**INSTRUCTIONS FOR THE TASK:** Restate verbatim the span of lines below between the line with "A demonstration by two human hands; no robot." and the line with "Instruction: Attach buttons", including those two lines, and only that span.

**DATA UNDER STUDY:**
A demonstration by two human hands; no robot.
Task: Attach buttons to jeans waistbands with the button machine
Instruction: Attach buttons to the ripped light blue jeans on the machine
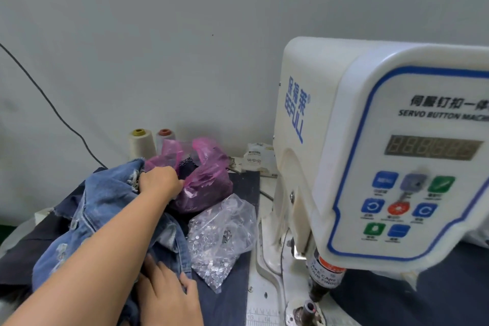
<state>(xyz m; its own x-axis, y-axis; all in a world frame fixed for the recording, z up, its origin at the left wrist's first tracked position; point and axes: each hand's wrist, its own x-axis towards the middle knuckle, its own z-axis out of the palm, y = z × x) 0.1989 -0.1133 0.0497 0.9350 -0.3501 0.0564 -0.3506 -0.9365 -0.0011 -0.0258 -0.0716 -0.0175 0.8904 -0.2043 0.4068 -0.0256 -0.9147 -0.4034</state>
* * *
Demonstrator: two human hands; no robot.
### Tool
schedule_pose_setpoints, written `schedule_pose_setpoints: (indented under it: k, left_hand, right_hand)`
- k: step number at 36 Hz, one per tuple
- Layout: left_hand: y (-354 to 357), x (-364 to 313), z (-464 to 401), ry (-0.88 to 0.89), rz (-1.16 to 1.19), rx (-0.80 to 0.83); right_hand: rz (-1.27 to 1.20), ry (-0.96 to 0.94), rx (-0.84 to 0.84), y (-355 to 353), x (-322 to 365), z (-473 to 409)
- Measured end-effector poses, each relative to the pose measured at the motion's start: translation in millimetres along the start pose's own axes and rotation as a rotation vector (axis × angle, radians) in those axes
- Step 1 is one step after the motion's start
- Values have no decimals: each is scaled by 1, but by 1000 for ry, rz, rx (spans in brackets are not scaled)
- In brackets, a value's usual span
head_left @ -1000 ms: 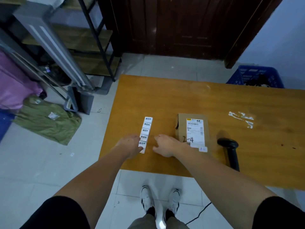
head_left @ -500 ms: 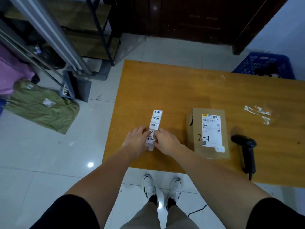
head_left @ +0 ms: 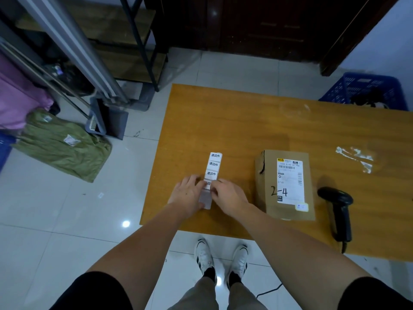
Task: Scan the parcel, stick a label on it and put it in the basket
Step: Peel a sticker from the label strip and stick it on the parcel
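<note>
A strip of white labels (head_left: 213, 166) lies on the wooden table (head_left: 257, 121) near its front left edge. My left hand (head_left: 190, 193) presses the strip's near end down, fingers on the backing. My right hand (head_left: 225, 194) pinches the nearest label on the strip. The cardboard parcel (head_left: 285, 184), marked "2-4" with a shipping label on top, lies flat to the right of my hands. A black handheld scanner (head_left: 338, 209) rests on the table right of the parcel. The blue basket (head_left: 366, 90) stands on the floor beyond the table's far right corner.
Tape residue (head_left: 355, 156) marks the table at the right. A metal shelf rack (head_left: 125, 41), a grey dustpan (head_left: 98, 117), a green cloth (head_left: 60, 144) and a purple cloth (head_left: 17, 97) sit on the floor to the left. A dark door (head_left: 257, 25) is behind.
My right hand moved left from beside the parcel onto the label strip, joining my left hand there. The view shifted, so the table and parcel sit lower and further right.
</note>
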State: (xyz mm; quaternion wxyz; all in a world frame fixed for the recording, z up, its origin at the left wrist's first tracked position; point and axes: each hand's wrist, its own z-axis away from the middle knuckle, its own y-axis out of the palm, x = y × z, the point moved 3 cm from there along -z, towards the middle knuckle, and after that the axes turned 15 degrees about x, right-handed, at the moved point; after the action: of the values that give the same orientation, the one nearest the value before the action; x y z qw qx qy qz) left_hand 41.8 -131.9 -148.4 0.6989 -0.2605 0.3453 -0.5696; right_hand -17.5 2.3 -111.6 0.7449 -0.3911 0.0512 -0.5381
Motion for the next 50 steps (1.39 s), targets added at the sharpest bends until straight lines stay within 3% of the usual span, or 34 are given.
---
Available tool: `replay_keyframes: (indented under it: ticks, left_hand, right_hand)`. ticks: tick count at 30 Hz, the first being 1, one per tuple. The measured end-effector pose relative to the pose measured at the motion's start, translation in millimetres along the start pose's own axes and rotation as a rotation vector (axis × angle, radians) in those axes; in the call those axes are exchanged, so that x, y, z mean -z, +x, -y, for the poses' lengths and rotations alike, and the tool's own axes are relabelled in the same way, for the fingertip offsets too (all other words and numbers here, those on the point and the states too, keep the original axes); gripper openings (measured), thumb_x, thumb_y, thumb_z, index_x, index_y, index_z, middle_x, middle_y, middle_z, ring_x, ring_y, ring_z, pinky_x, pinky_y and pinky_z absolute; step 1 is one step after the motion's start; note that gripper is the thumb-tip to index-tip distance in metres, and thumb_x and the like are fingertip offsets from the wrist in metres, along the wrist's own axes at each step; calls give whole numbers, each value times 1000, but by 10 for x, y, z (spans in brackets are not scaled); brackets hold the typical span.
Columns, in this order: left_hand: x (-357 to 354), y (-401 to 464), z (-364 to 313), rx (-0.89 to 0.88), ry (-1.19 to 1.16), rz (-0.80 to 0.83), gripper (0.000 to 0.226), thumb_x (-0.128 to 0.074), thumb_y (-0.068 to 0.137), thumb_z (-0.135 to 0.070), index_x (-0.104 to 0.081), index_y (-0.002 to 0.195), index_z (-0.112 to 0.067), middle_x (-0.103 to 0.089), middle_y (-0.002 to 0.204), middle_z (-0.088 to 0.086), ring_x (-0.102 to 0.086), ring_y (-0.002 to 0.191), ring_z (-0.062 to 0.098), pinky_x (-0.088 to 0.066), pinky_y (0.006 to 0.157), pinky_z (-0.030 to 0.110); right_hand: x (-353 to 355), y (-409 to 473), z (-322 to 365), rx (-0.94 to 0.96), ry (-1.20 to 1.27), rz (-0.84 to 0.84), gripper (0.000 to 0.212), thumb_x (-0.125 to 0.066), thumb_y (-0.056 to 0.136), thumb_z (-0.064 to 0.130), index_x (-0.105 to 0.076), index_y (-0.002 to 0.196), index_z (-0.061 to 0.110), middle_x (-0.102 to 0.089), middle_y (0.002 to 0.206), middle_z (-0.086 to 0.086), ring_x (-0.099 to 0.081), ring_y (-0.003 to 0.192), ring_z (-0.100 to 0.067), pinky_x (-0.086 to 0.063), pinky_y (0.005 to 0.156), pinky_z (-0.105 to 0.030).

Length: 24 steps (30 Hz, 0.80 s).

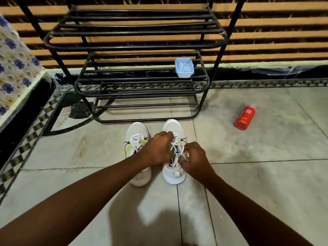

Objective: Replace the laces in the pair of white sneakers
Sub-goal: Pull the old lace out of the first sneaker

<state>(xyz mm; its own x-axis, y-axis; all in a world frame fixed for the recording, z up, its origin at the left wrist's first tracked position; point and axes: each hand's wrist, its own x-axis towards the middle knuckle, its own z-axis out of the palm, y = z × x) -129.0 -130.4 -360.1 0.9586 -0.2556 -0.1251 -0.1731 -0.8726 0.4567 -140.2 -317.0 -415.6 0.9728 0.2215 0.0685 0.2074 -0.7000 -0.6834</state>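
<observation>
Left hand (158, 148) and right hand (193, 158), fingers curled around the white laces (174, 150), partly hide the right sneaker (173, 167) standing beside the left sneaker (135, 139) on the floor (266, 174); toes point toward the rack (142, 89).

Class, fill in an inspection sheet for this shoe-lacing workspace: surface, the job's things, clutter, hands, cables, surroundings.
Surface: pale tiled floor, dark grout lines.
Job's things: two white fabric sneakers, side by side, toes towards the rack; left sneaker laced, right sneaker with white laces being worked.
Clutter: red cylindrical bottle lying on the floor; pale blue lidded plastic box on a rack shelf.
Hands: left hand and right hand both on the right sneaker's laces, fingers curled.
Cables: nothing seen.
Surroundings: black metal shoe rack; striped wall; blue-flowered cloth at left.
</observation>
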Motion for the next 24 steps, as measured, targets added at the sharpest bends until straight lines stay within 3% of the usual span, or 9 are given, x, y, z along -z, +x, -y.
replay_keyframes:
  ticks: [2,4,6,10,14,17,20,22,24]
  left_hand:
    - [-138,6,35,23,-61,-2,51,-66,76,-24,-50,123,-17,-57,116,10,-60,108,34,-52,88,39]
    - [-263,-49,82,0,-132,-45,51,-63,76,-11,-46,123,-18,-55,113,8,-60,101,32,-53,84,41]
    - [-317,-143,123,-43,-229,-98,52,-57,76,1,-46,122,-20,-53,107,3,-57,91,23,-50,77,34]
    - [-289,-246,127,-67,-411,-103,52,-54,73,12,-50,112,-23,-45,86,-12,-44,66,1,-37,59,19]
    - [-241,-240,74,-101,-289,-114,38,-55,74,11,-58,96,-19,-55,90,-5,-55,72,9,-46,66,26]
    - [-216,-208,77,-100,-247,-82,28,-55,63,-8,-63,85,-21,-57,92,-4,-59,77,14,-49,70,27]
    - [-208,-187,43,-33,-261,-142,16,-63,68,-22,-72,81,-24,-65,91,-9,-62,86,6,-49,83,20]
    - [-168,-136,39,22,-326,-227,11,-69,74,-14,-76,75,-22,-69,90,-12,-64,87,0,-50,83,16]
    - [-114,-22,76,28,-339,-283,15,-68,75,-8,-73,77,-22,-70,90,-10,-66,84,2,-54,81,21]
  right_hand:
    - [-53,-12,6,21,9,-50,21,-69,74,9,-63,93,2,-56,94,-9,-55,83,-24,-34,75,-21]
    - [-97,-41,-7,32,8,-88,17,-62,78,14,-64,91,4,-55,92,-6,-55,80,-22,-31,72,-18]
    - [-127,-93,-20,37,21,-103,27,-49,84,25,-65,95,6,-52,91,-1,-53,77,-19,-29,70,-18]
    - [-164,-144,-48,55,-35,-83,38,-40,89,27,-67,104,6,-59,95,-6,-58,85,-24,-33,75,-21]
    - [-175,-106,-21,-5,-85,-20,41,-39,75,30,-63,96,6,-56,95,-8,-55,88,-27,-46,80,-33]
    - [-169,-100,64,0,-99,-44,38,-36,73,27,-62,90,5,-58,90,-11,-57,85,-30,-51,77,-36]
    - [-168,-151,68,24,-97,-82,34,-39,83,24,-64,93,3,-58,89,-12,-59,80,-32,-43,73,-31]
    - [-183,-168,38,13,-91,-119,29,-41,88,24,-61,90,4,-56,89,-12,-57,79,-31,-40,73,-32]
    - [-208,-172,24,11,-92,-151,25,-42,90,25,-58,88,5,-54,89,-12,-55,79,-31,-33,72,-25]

**TASK RESPONSE:**
A demonstration by two human hands; no robot.
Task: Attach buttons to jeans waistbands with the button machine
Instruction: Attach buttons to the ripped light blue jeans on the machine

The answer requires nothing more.